▶ TASK INPUT:
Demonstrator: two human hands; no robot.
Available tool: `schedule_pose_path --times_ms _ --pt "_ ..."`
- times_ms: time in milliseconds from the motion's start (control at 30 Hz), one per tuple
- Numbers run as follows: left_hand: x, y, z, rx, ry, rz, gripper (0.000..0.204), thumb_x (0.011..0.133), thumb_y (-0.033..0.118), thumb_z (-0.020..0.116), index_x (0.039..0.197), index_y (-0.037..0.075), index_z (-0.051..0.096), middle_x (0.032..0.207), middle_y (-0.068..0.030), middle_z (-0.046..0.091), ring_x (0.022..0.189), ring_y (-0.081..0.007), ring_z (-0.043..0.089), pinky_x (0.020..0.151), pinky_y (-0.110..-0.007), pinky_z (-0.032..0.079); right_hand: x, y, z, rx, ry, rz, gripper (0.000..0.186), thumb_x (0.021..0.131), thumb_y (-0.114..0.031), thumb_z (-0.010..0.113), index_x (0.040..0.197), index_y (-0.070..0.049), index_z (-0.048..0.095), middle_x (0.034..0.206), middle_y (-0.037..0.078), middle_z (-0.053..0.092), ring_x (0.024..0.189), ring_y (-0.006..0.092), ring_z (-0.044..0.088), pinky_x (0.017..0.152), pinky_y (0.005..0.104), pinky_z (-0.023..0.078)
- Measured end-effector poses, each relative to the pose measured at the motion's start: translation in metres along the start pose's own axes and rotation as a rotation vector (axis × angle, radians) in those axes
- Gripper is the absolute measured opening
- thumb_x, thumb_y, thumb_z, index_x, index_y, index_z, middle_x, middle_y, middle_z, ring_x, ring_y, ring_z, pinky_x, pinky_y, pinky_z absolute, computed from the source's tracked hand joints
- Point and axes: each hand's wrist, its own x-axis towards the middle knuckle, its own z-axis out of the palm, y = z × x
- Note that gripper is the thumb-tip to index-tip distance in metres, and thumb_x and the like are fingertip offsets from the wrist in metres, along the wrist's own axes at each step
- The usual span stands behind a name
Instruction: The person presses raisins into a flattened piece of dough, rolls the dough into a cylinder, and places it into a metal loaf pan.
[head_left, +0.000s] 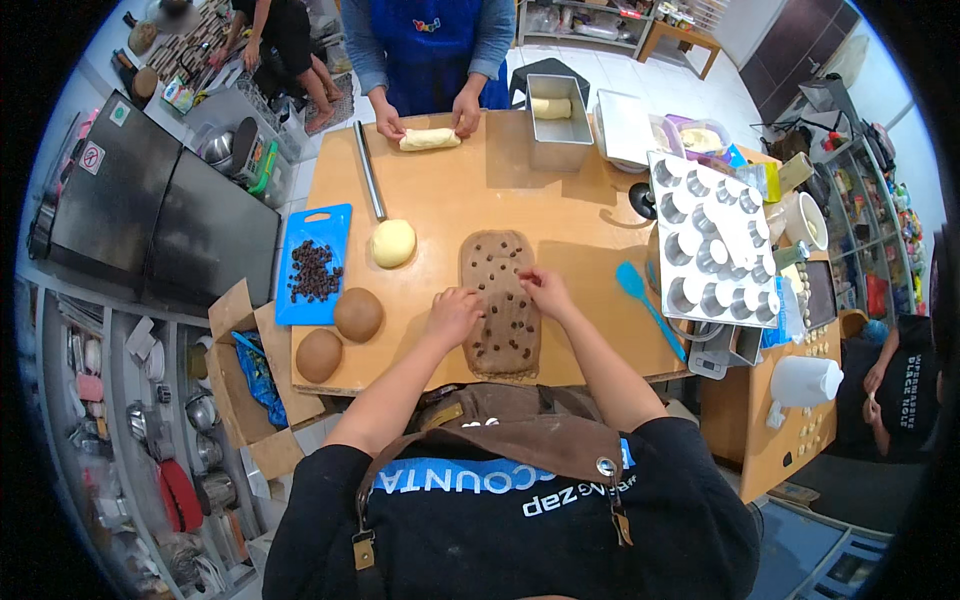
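A long brown sheet of dough (497, 345) lies flat on the table in front of me, dotted with dark chocolate chips. My left hand (456, 315) is at its left edge, fingers curled and close together; whatever they hold is hidden. Over the right edge, my right hand (546, 294) has thumb and fingers pinched, and what is between them is too small to make out. To the left, a blue cutting board (337, 225) carries a heap of chocolate chips (313, 272). Two brown dough balls (358, 315) and a pale dough ball (393, 243) sit near it.
Across the table (430, 345), a co-worker holds a pale dough roll (430, 140). A metal rolling pin (369, 170) and a loaf tin (558, 138) with dough inside lie on the far side. At right are a blue spatula (650, 310) and a tray of metal cups (712, 240).
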Motion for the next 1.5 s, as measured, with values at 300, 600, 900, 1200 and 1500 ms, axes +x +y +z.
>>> schedule_pose_path --times_ms 300,600,900,1200,1500 --pt "-0.005 0.032 0.029 0.133 -0.382 0.360 0.053 0.082 0.017 0.060 0.134 0.012 0.048 0.135 -0.0037 0.050 0.125 -0.0218 0.044 0.099 -0.041 0.036 -0.078 0.020 0.008 -0.674 0.070 -0.307 0.019 0.075 -0.013 0.068 0.093 -0.007 0.068 0.092 0.013 0.062 0.092 0.0338 0.057 0.082 0.0430 0.047" --pt "-0.026 0.033 0.032 0.229 -0.182 0.275 0.056 0.080 0.023 0.062 0.133 0.013 0.049 0.140 -0.0042 0.044 0.127 -0.0242 0.041 0.103 -0.042 0.032 -0.118 0.009 0.004 -0.667 0.187 -0.491 0.025 0.080 -0.015 0.065 0.104 -0.012 0.067 0.104 0.007 0.059 0.100 0.0301 0.053 0.088 0.0410 0.043" --pt "-0.031 0.034 0.036 0.072 -0.176 0.482 0.024 0.079 0.020 0.065 0.103 0.014 0.065 0.122 -0.0047 0.054 0.122 -0.0235 0.045 0.097 -0.043 0.035 -0.123 0.030 0.019 -0.598 0.095 -0.520 0.021 0.070 -0.015 0.073 0.089 -0.010 0.064 0.094 0.009 0.057 0.093 0.0313 0.053 0.081 0.0419 0.044" --pt "-0.028 0.028 0.028 -0.177 -0.136 0.474 0.016 0.078 0.019 0.067 0.092 0.013 0.064 0.101 -0.0034 0.059 0.105 -0.0236 0.054 0.090 -0.042 0.038 -0.076 0.025 0.009 -0.396 0.377 -0.366 0.017 0.074 -0.013 0.071 0.089 -0.008 0.067 0.094 0.011 0.059 0.096 0.0310 0.054 0.082 0.0427 0.044" --pt "0.001 -0.004 0.006 -0.004 0.003 -0.071 0.012 0.079 0.017 0.065 0.090 0.012 0.067 0.089 -0.0064 0.064 0.090 -0.0266 0.058 0.083 -0.042 0.041 -0.106 0.018 0.000 -0.774 0.145 -0.283 0.052 0.092 -0.034 0.051 0.140 -0.015 0.039 0.147 0.011 0.030 0.134 0.0342 0.027 0.109 0.0479 0.023"
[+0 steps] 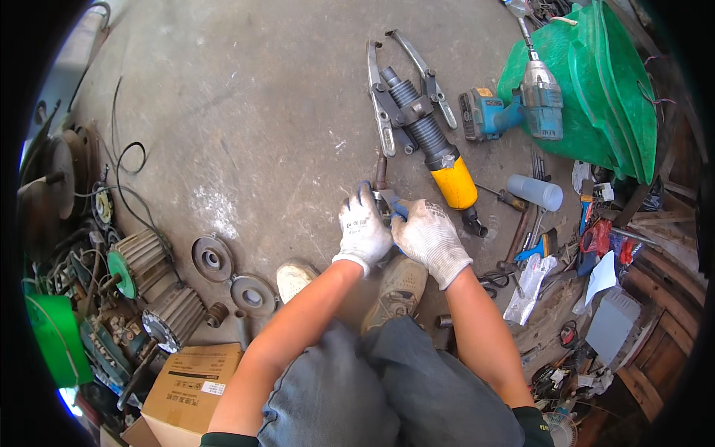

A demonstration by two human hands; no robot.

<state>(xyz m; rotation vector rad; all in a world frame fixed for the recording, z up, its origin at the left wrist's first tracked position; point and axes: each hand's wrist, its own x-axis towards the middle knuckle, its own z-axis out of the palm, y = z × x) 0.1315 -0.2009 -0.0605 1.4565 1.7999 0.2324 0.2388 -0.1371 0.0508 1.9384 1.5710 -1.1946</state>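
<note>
My left hand point(365, 229), in a white knit work glove with dark fingertips, is closed around a small grey metal piece point(385, 197) just above my shoes. My right hand point(432, 237), gloved alike, is curled against the other side of the piece; its bluish fingertips are bunched together, and what they grip is hidden. A short brown metal rod point(381, 171) extends upward from the piece. Beyond my hands lies a hydraulic gear puller point(417, 112) with a yellow cylinder and steel jaws.
A blue cordless impact wrench point(521, 112) leans by a green bin point(596, 89) at right. Hand tools and a plastic bottle point(535, 192) lie below it. On the left are motor rotors point(175, 316), round end covers point(253, 296), a black cable point(119, 175) and a cardboard box point(182, 402).
</note>
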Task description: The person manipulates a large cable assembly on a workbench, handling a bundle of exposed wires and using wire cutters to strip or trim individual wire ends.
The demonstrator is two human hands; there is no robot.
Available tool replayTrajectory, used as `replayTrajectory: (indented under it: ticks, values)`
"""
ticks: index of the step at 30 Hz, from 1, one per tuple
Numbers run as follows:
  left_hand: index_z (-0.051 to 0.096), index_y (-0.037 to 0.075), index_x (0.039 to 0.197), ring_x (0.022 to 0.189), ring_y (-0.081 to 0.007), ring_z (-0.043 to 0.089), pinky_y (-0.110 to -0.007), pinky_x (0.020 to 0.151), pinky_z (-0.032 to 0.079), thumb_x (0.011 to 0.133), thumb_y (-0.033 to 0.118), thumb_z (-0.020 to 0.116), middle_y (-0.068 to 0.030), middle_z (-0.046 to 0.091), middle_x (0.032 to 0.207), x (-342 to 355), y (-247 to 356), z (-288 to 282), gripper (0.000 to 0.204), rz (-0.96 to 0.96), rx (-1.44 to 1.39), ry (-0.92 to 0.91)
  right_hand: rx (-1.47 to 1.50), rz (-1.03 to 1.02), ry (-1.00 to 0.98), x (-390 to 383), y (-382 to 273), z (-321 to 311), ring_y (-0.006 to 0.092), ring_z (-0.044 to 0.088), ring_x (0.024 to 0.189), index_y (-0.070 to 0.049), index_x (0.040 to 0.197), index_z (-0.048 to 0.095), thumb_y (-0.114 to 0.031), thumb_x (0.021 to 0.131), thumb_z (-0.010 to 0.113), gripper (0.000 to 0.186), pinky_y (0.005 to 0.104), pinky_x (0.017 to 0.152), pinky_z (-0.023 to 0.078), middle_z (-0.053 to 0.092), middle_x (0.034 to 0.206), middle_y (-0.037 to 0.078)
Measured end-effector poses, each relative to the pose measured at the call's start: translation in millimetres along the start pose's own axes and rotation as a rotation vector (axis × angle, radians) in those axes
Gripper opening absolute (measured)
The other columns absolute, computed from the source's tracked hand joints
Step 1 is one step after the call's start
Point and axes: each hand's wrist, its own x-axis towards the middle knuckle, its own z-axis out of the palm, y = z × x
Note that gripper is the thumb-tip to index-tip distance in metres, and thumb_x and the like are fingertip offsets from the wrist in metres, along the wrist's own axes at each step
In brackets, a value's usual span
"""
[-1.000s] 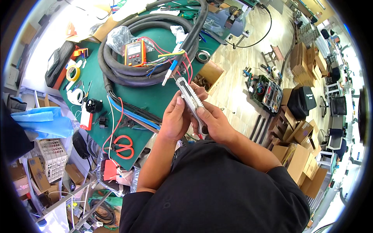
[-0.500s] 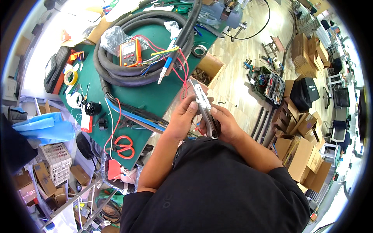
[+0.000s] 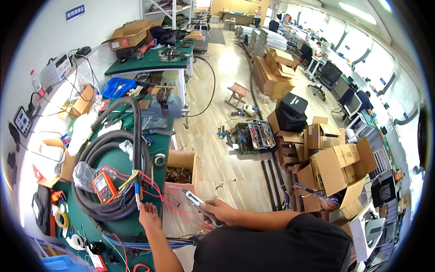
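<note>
A silver utility knife [image 3: 195, 199] is gripped in my right hand [image 3: 222, 212], its blade pointing up and left, off the right edge of the bench. My left hand [image 3: 150, 217] has its fingers stretched out and partly spread. They are at the white tip of a blue-sleeved wire [image 3: 137, 194] on a thick black cable [image 3: 137, 131]; whether they touch it is hard to see. The cable lies coiled on the green bench [image 3: 156, 177]. Inside the coil rests an orange multimeter [image 3: 104, 187], with thin red test leads [image 3: 156, 186] running past my left hand.
Beyond the bench edge stands a wooden box [image 3: 181, 158] with scraps. An open toolbox [image 3: 253, 136] lies on the floor, and cardboard boxes [image 3: 337, 167] are piled at right. Tape rolls [image 3: 61, 219] and red-handled scissors [image 3: 141, 267] sit on the near bench. People work farther back.
My left hand has come off the utility knife and moved left to the cable's wire end. The knife stays in my right hand. The view has tilted up, showing more of the room.
</note>
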Motion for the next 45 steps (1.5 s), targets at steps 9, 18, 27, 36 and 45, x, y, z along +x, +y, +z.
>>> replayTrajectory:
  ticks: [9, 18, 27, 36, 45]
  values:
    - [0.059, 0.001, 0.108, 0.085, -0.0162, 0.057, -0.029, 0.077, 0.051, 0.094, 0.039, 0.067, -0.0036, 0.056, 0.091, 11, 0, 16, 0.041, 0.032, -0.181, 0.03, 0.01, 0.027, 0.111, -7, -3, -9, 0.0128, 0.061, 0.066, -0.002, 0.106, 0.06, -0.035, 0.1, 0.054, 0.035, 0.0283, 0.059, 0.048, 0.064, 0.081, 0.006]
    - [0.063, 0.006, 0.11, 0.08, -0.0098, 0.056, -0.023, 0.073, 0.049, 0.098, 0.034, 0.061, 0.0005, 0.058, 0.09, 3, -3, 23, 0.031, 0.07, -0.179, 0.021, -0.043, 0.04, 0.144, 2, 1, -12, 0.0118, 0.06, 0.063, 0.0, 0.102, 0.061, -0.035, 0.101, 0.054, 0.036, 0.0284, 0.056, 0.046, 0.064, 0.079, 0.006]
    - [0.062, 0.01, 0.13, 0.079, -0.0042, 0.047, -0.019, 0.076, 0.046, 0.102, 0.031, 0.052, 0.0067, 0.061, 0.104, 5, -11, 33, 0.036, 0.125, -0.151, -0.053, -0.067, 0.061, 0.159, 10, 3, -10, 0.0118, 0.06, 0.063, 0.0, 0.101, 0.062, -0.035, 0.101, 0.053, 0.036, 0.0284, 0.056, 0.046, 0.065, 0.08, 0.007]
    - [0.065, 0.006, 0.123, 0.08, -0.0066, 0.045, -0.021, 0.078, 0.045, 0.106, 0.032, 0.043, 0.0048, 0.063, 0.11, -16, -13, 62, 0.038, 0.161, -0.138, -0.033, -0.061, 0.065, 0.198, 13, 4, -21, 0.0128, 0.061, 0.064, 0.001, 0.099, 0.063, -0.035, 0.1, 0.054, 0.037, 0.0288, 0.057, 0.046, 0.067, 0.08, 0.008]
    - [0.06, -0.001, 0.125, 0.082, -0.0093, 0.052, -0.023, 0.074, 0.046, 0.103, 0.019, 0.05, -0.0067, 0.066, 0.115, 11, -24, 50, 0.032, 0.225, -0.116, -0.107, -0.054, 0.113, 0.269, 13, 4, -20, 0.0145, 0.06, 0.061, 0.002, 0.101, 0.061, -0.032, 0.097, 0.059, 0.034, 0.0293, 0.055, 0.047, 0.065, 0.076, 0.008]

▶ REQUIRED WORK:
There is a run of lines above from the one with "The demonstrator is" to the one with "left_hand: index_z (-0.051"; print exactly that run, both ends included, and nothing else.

▶ WRITTEN ANSWER:
The demonstrator is two human hands; there is no robot.
Available tool replayTrajectory, used as `replayTrajectory: (indented under it: ticks, values)`
"""
ticks: index of the step at 30 Hz, from 1, one per tuple
Numbers run as follows:
  left_hand: index_z (-0.051 to 0.096), index_y (-0.037 to 0.075), index_x (0.039 to 0.197), ring_x (0.022 to 0.189), ring_y (-0.081 to 0.007), ring_z (-0.043 to 0.089), pinky_y (-0.110 to -0.007), pinky_x (0.020 to 0.151), pinky_z (-0.032 to 0.079), thumb_x (0.011 to 0.133), thumb_y (-0.033 to 0.118), thumb_z (-0.020 to 0.116), middle_y (-0.068 to 0.030), middle_z (-0.046 to 0.091), middle_x (0.032 to 0.207), x (-342 to 355), y (-247 to 356), z (-288 to 282), gripper (0.000 to 0.204), rz (-0.96 to 0.96), rx (-1.44 to 1.39), ry (-0.92 to 0.91)

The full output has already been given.